De la nécessité d’une pratique de recherche-action
par les praticiens eux-mêmes
 
 
Jean LE GAL, Chargé de cours en D.U.E.P.S. (1) à  l'Université de Tours.
 
Dans une société en mouvement où la plupart des valeurs sont remises en cause, l'action éducative ne peut plus s'appuyer sur une éthique immuable pour former les hommes de demain. l'Ecole doit donc changer : les finalités, les objectifs fondamentaux, les contenus et les pratiques sont à réétudier.
 
Ce changement impératif passe par un effort im­portant d'innovation qui doit mobiliser pleinement ceux qui sur le terrain seront les acteurs, car sans eux toutes les recherches et toutes les recommandations officielles ne serviront à rien.
 
Le changement de l'école passe par la recherche pédagogique, mais quelle recherche et quelle formation nouvelle des praticiens ?
 
I. -LA RECHERCHE EN EDUCATION
 
La recherche pédagogique, recherche appliquée ou fondamentale, est coupée de l'activité du système éducatif. (Rapport SCHWARTZ).
Il y aune crise de l'Ecole; elle secrète des échecs et elle ne répond plus à ce que les jeunes attendent d'elle. Par ailleurs, les nouvelles finalités de l'action éducative impliquent un changement profond S'il s'agit de former un homme autonome, libre et responsable, apte à prendre sa vie en main et à coopérer avec les autres, pour une société de justice, de solidarité, d'en­traide, il est nécessaire de se demander comment inté­grer la recherche dans l'effort d'innovation.
 
Pour Louis LEGRAND (Pour une politique démocra­tique de l'Education. Paris, PUF, 1977) « la recherche pédagogique peut remplir plusieurs fonctions dans l'évo­lution du système éducatif:
-faire progresser la connaissance de l’acte d'appren­tissage et des conditions de son amélioration. C'est la fonction la plus connue. Une diffusion de ses résultats au corps enseignant et aux stagiaires en formation serait nécessaire pour alimenter leurs connaissances et leurs pratiques ;
-provoquer des transpositions de recherches validées dans des situations comparables aux conditions de l'expérimentation, avec toutes les précautions requises et, éventuellement, le concours de conseil­lers et de chercheurs :
-répandre à travers le monde scolaire la démarche scientifique. Celui-ci pourrait renforcer une stratégie d'enseignement reposant sur une pédagogie ration­nelle... »
 
La recherche pédagogique est donc liée à la pratique sur le terrain, à ses difficultés, à ses problèmes et elle ne peut se contenter d'être un constat de ce qui existe, mais elle doit être dynamique, participer pleine­ment au changement.

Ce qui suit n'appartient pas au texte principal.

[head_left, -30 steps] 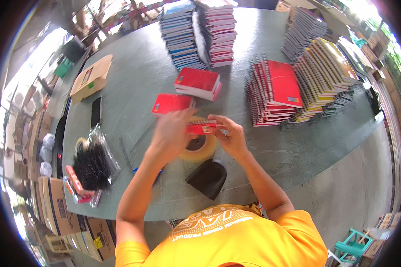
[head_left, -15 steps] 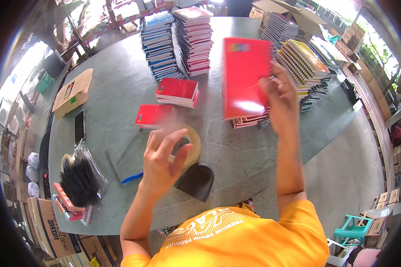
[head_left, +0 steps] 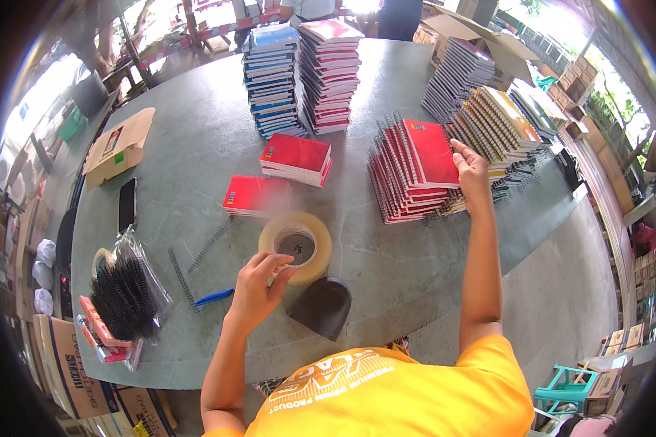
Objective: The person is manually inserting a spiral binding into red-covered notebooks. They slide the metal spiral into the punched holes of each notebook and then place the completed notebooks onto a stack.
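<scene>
A red spiral notebook (head_left: 428,154) lies on top of a stack of red spiral notebooks (head_left: 388,175), slightly askew. My right hand (head_left: 471,177) pinches its right edge, thumb on the cover. My left hand (head_left: 256,290) is empty, its fingers bent and the thumb apart from them. It hovers at the near edge of a wide roll of tape (head_left: 319,244). Beyond the tape sit two short piles of red booklets, a farther pile (head_left: 296,157) and a nearer pile (head_left: 254,194). A dark rounded object (head_left: 322,309) lies just right of my left hand.
Tall stacks of blue notebooks (head_left: 271,84) and red notebooks (head_left: 331,76) stand at the back. Yellow spiral notebooks (head_left: 492,124) are piled at the right. Loose coils (head_left: 181,277), a blue pen (head_left: 215,297), a phone (head_left: 127,204) and bagged black coils (head_left: 127,298) lie at the left.
My right hand has lowered the red notebook from the air onto the spiral stack. My left hand has moved slightly down, and its thumb and fingers have come closer together.
</scene>
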A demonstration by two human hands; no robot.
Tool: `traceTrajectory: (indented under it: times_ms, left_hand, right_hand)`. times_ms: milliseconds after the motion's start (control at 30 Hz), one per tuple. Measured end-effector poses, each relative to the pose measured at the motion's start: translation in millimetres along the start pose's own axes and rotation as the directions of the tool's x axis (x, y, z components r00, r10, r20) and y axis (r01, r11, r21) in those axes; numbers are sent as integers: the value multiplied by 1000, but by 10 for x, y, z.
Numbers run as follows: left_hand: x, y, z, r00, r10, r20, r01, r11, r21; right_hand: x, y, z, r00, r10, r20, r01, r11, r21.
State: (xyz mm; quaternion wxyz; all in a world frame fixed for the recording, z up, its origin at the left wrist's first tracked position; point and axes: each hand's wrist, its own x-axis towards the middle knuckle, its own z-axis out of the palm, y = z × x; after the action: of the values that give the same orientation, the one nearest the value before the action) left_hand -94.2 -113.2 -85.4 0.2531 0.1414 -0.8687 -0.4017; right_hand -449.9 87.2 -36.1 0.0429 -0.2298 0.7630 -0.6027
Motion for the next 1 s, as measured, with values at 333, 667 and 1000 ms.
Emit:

Par ailleurs la formation des maîtres doit intégrer la recherche, la relation théorie/pratique, la théorisation des pratiques par les enseignants eux-mêmes.

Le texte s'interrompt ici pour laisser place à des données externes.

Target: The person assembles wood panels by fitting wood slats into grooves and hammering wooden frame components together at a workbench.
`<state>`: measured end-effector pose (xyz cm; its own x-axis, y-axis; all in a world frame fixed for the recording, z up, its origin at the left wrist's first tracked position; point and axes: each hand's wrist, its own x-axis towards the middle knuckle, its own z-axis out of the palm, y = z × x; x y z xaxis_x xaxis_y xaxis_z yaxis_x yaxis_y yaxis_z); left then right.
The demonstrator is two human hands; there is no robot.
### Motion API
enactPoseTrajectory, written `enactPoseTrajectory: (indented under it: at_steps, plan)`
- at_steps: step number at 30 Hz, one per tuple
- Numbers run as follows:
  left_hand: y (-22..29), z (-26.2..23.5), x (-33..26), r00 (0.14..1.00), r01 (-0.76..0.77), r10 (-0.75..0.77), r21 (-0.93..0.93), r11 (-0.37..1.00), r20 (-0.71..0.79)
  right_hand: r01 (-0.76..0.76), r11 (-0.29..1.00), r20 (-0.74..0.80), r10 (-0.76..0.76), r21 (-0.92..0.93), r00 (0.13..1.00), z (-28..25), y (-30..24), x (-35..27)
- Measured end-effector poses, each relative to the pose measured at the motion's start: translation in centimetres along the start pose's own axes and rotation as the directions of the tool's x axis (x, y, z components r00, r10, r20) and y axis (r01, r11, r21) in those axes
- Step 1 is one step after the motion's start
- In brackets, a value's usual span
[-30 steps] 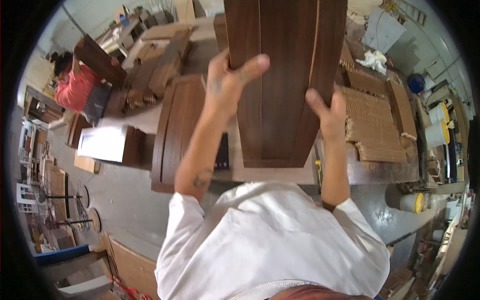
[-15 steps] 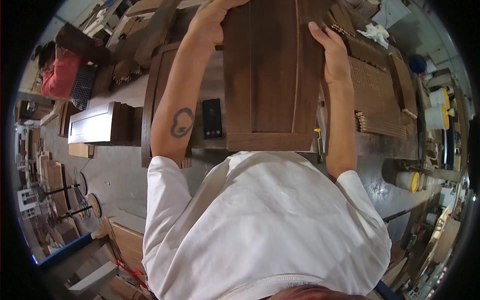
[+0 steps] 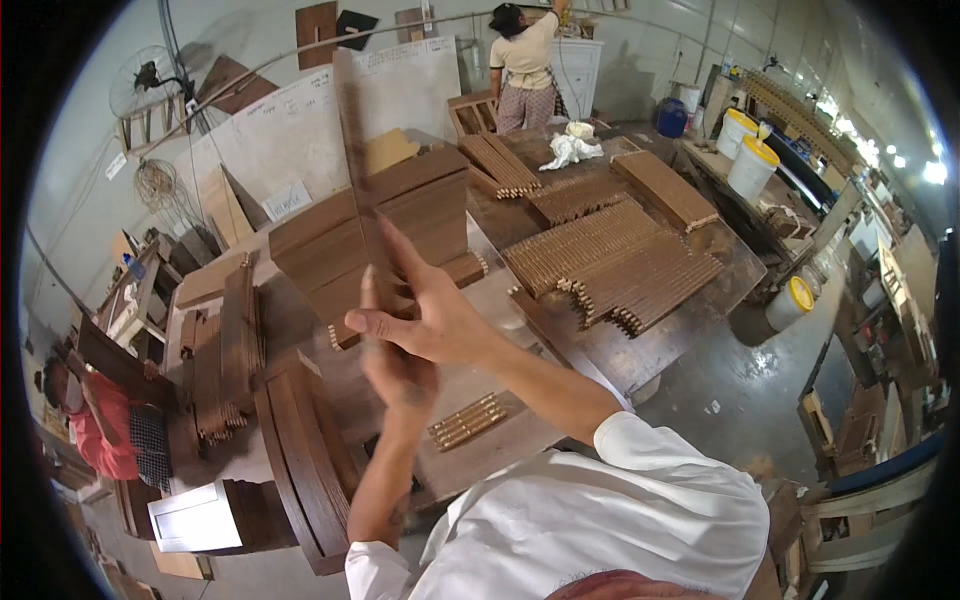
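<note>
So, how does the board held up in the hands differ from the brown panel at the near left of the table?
The board is raised in the air, while the panel rests on the table. The board shows as a narrow strip, nearly edge-on; the panel shows its broad face. The board looks blurred, the panel sharper. Both are dark brown.

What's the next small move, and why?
Probably steady the dark panel before lowering it: it looks motion-blurred and edge-on, its length rising above the left hand and right hand, which sit close together.
</note>
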<state>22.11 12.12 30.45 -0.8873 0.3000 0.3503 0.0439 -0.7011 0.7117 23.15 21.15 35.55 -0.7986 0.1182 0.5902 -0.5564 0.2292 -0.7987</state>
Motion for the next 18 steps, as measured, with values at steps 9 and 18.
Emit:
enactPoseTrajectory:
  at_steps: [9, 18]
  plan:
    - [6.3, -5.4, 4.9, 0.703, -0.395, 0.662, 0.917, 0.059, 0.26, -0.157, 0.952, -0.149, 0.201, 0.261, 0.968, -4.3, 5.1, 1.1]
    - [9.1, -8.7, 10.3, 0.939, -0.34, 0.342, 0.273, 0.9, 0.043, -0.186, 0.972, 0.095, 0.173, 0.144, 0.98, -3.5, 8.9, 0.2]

La recherche en éducation n'est pas nouvelle en France, alors on peut se demander
POUROUOI ELLE PARTICIPE SI PEU A LA TRANSFORMATION DES PRATlQUES  EDUCATIVES :
-le conservatisme des enseignants, leur manque d'in­térêt pour les travaux des chercheurs, leur crainte pour une remise en cause de leurs pratiques sont souvent évoqués pour expliquer les avatars des ten­tatives de rénovation de l'école ;
      -mais par ailleurs les praticiens ne manquent pas de       faire remarquer combien les recherches entreprises sont éloignées de leurs préoccupations quotidiennes, tout se passe en dehors d'eux, il y a d'un côté ceux qui cherchent, réfléchissent, conseillent, et de l'autre les exécutants.

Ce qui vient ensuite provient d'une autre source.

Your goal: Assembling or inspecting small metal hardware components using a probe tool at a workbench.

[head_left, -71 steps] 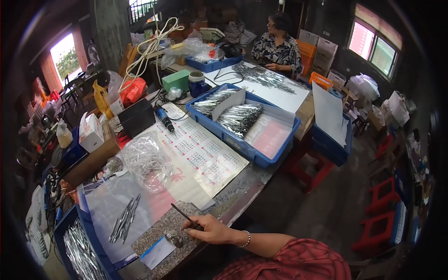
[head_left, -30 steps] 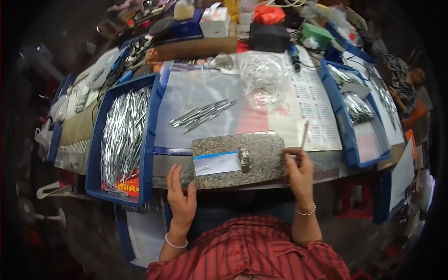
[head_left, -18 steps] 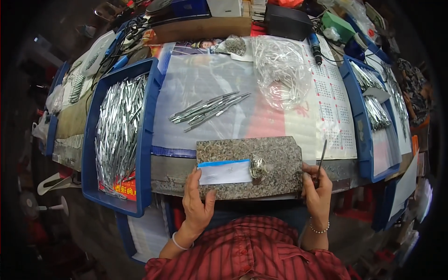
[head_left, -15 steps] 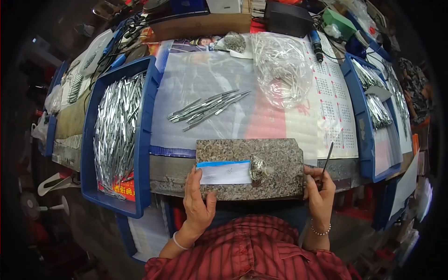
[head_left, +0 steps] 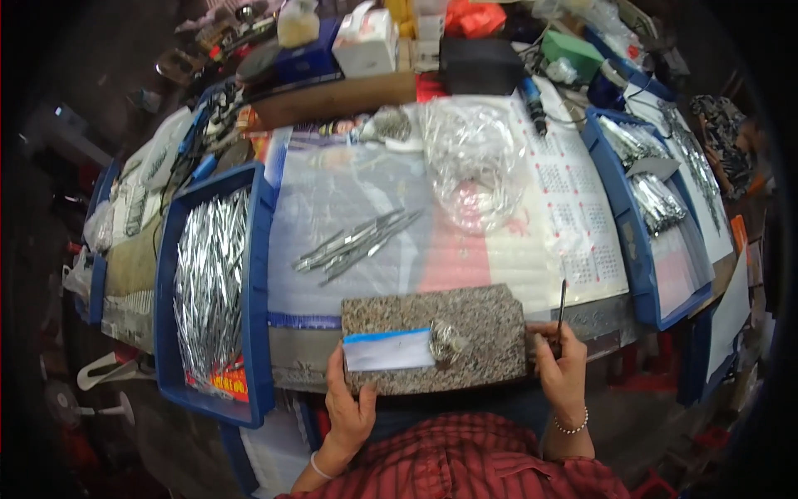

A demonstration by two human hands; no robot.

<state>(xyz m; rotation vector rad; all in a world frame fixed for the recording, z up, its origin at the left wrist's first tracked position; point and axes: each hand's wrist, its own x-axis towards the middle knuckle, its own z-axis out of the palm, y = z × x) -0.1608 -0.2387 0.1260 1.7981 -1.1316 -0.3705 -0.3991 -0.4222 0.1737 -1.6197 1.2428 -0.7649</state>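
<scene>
A speckled granite slab lies at the table's near edge. On it are a white paper strip with a blue top edge and, beside that, a small clear lump with shiny bits, too blurred to name. My left hand grips the slab's left end, its thumb at the near edge. At the right end, my right hand is closed round a thin dark rod-like tool that points upward, its fingers against the slab. Beyond the slab, several slim metal pieces rest in a loose bundle on plastic sheeting.
A blue tray full of similar metal pieces stands left. Another blue tray at right holds bundled pieces and papers. Behind lie a clear plastic bag, a power tool and a long cardboard box.
The view has tilted upward, so the table sits lower in the picture and more of its back shows. Both hands keep their places at the slab's ends.
</scene>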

Il s'agit, d'ailleurs, la plupart du temps, dans notre pays, d'un dialogue à distance, les rencontres entre chercheurs et praticiens étant chose rare. Nous pou­vons espérer que le Ministère de l'Education Nationale engagera très vite une grande confrontation entre cher­cheurs et hommes de terrain, afin d'établir les bases d'une coopération nécessaire.
Il semble qu'un point d'accord peut être trouvé autour de la nécessité d'expérimenter sur le terrain même les innovations proposées, dans les conditions réelles d'une généralisation éventuelle Or, pour mener les observations qui permettront une analyse des résul­tats, il est indispensable que les enseignants et les cher­cheurs travaillent en étroite collaboration tout au long du processus de recherche-action mis en oeuvre :
-choix des problèmes à étudier ;
-élaboration des hypothèses ;
-méthodologie de recueil des données ;
-analyse des données;
-conclusions pédagogiques.
Mais pour cela il est nécessaire que les enseignants reçoivent une « initiation active à la recherche »  comme le souligne G. DE LANDSHEERE dans son ouvrage destiné précisément aux éducateurs (Introduction à la recher­che en éducation, Paris, Colin-Bourrelier, 1975).
Par ailleurs, au-delà de cette coopération, dans une Ecole en constante évolution, les enseignants doivent être capables de mener, sur leur propre terrain d'action, des recherches centrées sur les problèmes qui se posent à eux, et d'intégrer les travaux d'autres chercheurs en adaptant les conclusions aux conditions particulières de leurs classes et écoles.
 
LE PRATICIEN DOIT DEVENIR UN PRATICIEN-CHERCHEUR
 
Ainsi, il n'yaurait plus ceux qui cherchent et ceux qui exécutent. Chacun pourrait faire preuve de dyna­misme créateur et devenir un acteur pleinement res­ponsable du changement.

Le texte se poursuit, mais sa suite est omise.